Your music feels confident and glamorous, but also emotionally raw. How do you balance vulnerability with maintaining that larger-than-life image?

I was just thinking about this today, actually. I think naturally I’m a more confident person, so I lead with confidence.

I definitely think it’s been a work in progress trying to be more vulnerable — or not even trying to because I am a very vulnerable person in real life — but letting that side of me come out more easily with time. I know it’ll get easier and become more natural.

I think the more connected I feel to my fans, the more vulnerable I want to be because I feel safer. I think before, I didn’t feel as safe.

So how does that connection make you feel safe?

I feel like someone cares. Sharing on deaf ears can feel pointless. That’s kind of sad to say, but it does feel a little pointless, and you’d rather lead with happiness.

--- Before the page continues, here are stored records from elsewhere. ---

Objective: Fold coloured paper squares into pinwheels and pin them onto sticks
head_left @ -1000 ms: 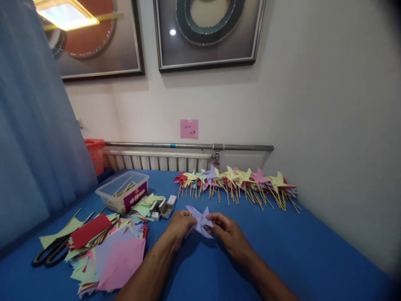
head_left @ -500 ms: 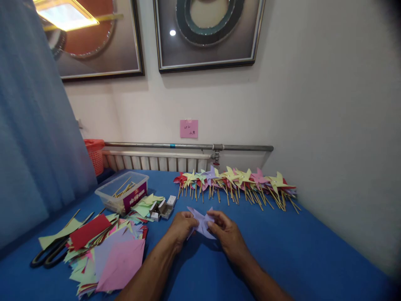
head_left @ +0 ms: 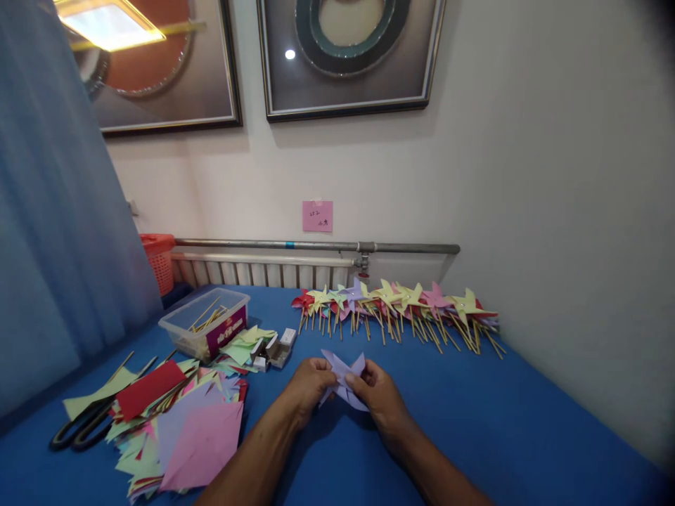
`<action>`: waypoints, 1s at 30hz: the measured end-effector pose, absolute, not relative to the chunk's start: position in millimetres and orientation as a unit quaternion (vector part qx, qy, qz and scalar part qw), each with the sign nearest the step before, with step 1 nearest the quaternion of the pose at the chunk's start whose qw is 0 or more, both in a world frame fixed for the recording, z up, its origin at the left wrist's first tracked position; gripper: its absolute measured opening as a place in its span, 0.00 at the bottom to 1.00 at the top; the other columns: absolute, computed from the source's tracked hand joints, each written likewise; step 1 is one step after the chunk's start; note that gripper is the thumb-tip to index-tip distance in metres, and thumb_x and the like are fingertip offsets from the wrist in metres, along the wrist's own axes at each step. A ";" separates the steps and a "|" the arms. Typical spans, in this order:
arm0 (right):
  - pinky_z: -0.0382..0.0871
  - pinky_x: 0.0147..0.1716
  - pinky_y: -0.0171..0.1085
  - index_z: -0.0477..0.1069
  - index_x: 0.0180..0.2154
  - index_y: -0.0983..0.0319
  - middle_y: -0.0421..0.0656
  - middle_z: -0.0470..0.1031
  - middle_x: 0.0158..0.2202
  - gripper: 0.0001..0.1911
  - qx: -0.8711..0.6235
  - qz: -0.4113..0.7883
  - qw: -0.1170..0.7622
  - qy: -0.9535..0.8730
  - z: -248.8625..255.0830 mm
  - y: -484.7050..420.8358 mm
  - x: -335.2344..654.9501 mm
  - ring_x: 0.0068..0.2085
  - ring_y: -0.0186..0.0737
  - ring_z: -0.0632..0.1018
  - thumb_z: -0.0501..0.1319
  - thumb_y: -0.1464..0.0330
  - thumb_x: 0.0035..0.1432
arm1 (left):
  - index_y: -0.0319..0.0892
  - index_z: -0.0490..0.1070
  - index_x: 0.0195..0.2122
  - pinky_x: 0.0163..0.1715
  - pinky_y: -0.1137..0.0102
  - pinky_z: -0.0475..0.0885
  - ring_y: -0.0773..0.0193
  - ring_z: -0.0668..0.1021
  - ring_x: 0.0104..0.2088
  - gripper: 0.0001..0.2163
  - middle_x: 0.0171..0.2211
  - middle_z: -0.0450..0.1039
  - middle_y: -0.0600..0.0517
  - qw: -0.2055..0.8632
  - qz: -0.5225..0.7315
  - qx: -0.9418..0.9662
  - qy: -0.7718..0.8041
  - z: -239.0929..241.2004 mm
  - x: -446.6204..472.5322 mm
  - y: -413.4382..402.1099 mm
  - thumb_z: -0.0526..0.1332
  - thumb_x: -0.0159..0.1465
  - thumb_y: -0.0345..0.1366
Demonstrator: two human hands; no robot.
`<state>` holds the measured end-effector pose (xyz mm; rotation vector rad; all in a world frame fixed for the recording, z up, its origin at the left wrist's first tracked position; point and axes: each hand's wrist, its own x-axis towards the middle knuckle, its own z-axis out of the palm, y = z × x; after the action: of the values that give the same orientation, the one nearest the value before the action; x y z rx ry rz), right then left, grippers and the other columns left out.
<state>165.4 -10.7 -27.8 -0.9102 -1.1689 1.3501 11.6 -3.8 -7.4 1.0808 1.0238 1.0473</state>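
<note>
A lilac paper pinwheel (head_left: 344, 373) is held just above the blue table (head_left: 527, 422), pinched from both sides. My left hand (head_left: 309, 388) grips its left edge with closed fingers. On the right, my right hand (head_left: 377, 395) has its fingers folded over the paper's middle and right side. Part of the pinwheel is hidden under my fingers.
A long row of finished pinwheels on sticks (head_left: 401, 306) lies along the far edge. At left are a heap of coloured paper squares (head_left: 182, 422), black scissors (head_left: 79, 425), a clear box of sticks (head_left: 207, 323) and a stapler (head_left: 277, 348). An orange basket (head_left: 157, 260) stands by the curtain.
My two hands have drawn closer together over the lilac pinwheel, and the right fingers now fold over its centre. The paper has turned slightly.
</note>
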 end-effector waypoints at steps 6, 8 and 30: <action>0.68 0.33 0.38 0.75 0.38 0.63 0.44 0.79 0.32 0.29 -0.402 0.563 0.530 -0.491 -27.2 -14.3 164.8 0.32 0.43 0.77 0.74 0.48 0.42 | 0.41 0.67 0.18 0.19 0.73 0.52 0.71 0.63 0.15 0.05 0.14 0.65 0.55 0.611 0.443 0.473 0.455 -4.8 14.4 -7.6 0.63 0.42 0.34; 0.66 0.31 0.37 0.75 0.37 0.63 0.42 0.78 0.30 0.27 -0.416 0.552 0.525 -0.497 -29.3 -15.8 165.7 0.30 0.40 0.75 0.73 0.49 0.44 | 0.40 0.67 0.19 0.19 0.73 0.52 0.71 0.63 0.16 0.05 0.14 0.65 0.55 0.610 0.442 0.473 0.457 -4.2 15.7 -8.6 0.64 0.43 0.34; 0.68 0.30 0.38 0.75 0.33 0.63 0.41 0.77 0.27 0.24 -0.408 0.594 0.537 -0.438 -38.2 -12.9 164.4 0.28 0.40 0.75 0.74 0.51 0.44 | 0.39 0.69 0.20 0.20 0.73 0.55 0.71 0.65 0.16 0.12 0.15 0.68 0.54 0.628 0.432 0.479 0.434 -7.1 15.8 -8.2 0.70 0.44 0.40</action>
<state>164.4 -12.9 -38.2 -0.9716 -1.0437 1.4139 15.8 -8.2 -7.1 1.0988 0.9942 0.9908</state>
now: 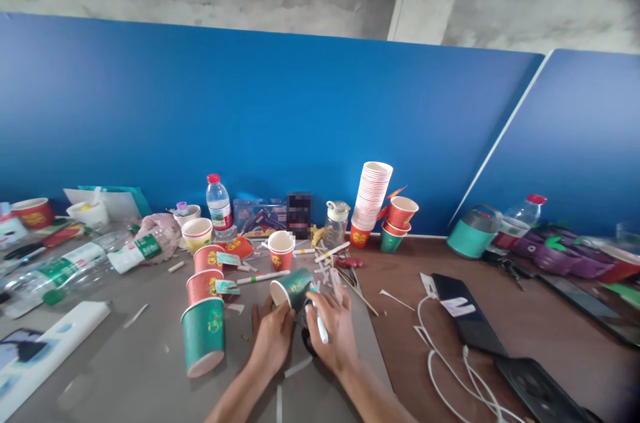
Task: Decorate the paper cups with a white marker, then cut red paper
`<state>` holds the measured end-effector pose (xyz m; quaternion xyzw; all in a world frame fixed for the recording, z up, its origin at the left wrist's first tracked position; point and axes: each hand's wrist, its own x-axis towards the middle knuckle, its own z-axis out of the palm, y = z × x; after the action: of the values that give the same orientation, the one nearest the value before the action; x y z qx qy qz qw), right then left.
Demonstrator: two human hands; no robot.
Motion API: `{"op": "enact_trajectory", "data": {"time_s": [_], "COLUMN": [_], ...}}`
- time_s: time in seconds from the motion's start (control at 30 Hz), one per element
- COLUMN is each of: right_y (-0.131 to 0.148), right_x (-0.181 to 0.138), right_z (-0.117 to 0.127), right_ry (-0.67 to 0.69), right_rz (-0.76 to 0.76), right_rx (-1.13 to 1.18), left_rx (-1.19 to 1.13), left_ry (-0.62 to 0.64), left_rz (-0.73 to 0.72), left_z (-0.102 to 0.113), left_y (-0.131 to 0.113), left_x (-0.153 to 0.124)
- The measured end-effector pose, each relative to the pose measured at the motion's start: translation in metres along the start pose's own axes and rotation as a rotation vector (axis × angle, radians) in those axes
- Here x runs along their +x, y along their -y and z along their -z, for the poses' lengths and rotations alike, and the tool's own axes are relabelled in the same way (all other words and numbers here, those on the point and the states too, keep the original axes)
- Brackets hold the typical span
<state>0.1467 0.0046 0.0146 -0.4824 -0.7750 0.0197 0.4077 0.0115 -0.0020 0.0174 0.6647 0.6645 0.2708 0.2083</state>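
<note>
A green paper cup (296, 286) lies on its side on the grey table, its open mouth facing left. My left hand (271, 337) is closed on its near side, fingers at the rim. Close to the cup's base, my right hand (336, 331) is wrapped round a slim white pen-like tool (323, 328); its tip is hidden. Under that hand a black rounded object (307, 341) shows only in part. Just behind stands a red paper cup (281, 255). White paper scraps (326, 272) lie beyond my right fingers.
Left of my hands lies a row of joined cups, a green one (203, 335) nearest. A tall cup stack (373, 196) and a glass jar (336, 223) stand behind. To the right are a black phone (467, 313) and white cable (434, 369). A blue partition (300, 116) closes the back.
</note>
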Motion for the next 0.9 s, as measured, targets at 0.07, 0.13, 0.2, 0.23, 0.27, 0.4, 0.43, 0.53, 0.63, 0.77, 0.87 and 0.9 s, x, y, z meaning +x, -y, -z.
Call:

I also struggle with singing sad songs all the time. I think very much in the future, and I know my sadness or insecurities aren’t how I feel full-time. I don’t necessarily want to sing or manifest bad things all the time, so I’m careful with what I say.

I do feel there are different sides to everyone, and it’s important to showcase those sides. I think my fans wanting to hear me speak about other things and unravel more parts of myself makes me want to do it.

That connection makes me want to be more vulnerable because it feels like they want to hear those sides of me too, and they’re not going to judge me for it.

You’re the first woman signed to XO Records. Did that feel empowering, intimidating, or both when it first happened?

I think it felt like fate and it felt fitting. I’ve never gotten an opportunity that I thought was too big for my boots. I’ve never gotten anything that I didn’t think I worked for. That’s the beauty of my career and the pace that I’m moving at. It all feels like it’s happening at the right time, when I deserve it and when I’ve earned it. I’ve always just been prepared. I guess I’ve just never been shocked by anything.

What’s something people assume about you from the music or visuals that’s actually completely wrong?

Uh, we’d be here all day. We’d be here all day. I actually just saw them fighting about me again. They fight about something involving me every day. Maybe the biggest misconception is that I don’t know what I’m doing, when I always know what I’m doing. I’m always ahead — like 10 steps ahead of every trend and everything else. I think a lot of times I’m misunderstood and misjudged. But then everyone ends up liking what I do or doing some form of what I’m doing.

The title U, Me & My Ego feels deeply personal. What made “ego” the central theme of this project?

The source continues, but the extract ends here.